Brainoread

This source code of a tool which is a standalone binary classifier using machine learning algorithms from R and Java. Currently used for diagnosis of patients suffering from brain disorders.

This project is maintained by Vishalks

About

We have created a generic binary classifier which we currently use for diagnosis of patients suffering from brain disorders. However, the tool is powerful enough to work on any binary class classification problem. On prediction of 119,748 test subjects for Schizophrenia, we got a maximum accuracy of 91.78%. And on cross validation of Dementia dataset, we got the maximum accuracy of close to 100%. This tool can be easily ported to hospitals and can be used for prediction of any data provided the model is initially trained using similar known dataset. Initially the tool takes time for training all models and then tunes those using different tuning parameters, and once the model is trained; prediction can be done in very less time. It provides the advantage of saving the model so it can be reused any number of times. Moreover, the prediction accuracy of the model can be increased by manually adding training subjects to the dataset.
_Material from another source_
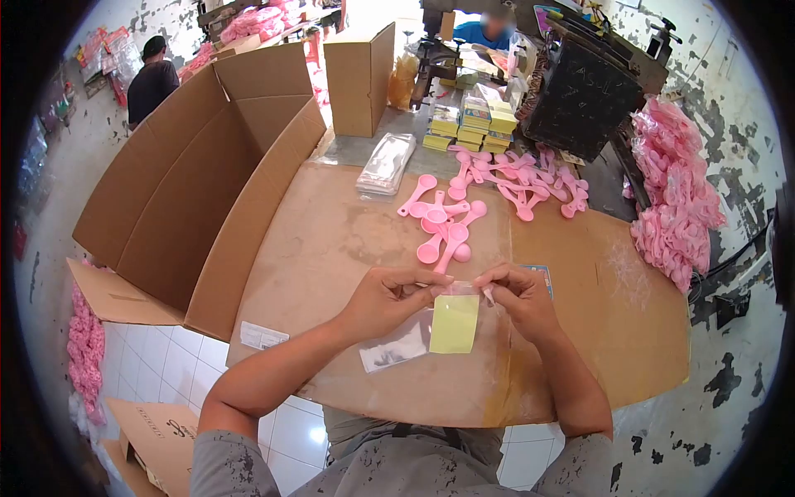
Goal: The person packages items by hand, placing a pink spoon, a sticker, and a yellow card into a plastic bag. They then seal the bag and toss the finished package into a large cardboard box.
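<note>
A pale yellow card (454, 325) hangs upright between my hands, apparently inside a clear plastic bag (460, 287). My left hand (387, 296) pinches the bag's top left corner. My right hand (522, 300) pinches its top right side, fingers closed. Just left of the card, another clear plastic bag (396, 348) lies flat on the cardboard-covered table (348, 219). Beyond my fingers sits a small heap of pink measuring spoons (443, 217). A blue printed card (542, 280) shows partly behind my right hand.
Several stacks of cards (474, 120) stand at the back, beside more pink spoons (530, 176) and a bundle of clear bags (386, 166). A large open carton (195, 182) is at left. Pink bagged items (675, 195) hang at right. Two other people are farther back.
</note>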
Features extracted from MRI scans

FNC Features

Functional Network Connectivity (FNC) are relationship values that compress the general association between free cerebrum maps after some time.Therefore, the FNC feature gives a picture of the availability design after sometime between autonomous systems (or brain maps). These FNC features were obtained by Group Independent Component Analysis (GICA) of MRI images. The MRI chosen for the task were of both, healthy people and people suffering from Schizophrenia. An arrangement of cerebrum maps and timecourses relating to these mind maps were achieved by the GICA disintegration of the fMRI information. These timecourses demonstrated the action level of the comparing cerebrum map at every point in time. The FNC features are the relationships between these timecourses. For interpretation, FNC demonstrates a subject’s general level of ”synchronicity” between mind areas.As this information is derived from functional MRI scans, FNCs are considered a functional modality feature. They describe patterns of the brain function.

SBM Features

Source-Based Morphometry (SBM) loadings relate to the weights of brain maps obtained by applying Independent Component Analysis (ICA) on the gray-matter concentration maps.Gray-matter is the outer layer of the brain. Most of the signal processing of the brain occurs in gray-matter region.For interpretation, gray-matter concentrationindictes the ”computational power” available in a certain region of the brain.ICA investigation of basic MRI for gray-matter focus gives autonomous mind maps whose expres sion levels fluctuate as indicated by the subjects. Basically, a close to zero stacking for a given ICA-determined mind map demonstrates that the cerebrum locales delineated in that guide are modest present in the subject (i.e., the presence of gray-matter concentration areas in those regions are very low in that subject). As this information is derived from structural MRI scans, SBM loadings are considered a structural modality feature. They describe patterns of the brain structure.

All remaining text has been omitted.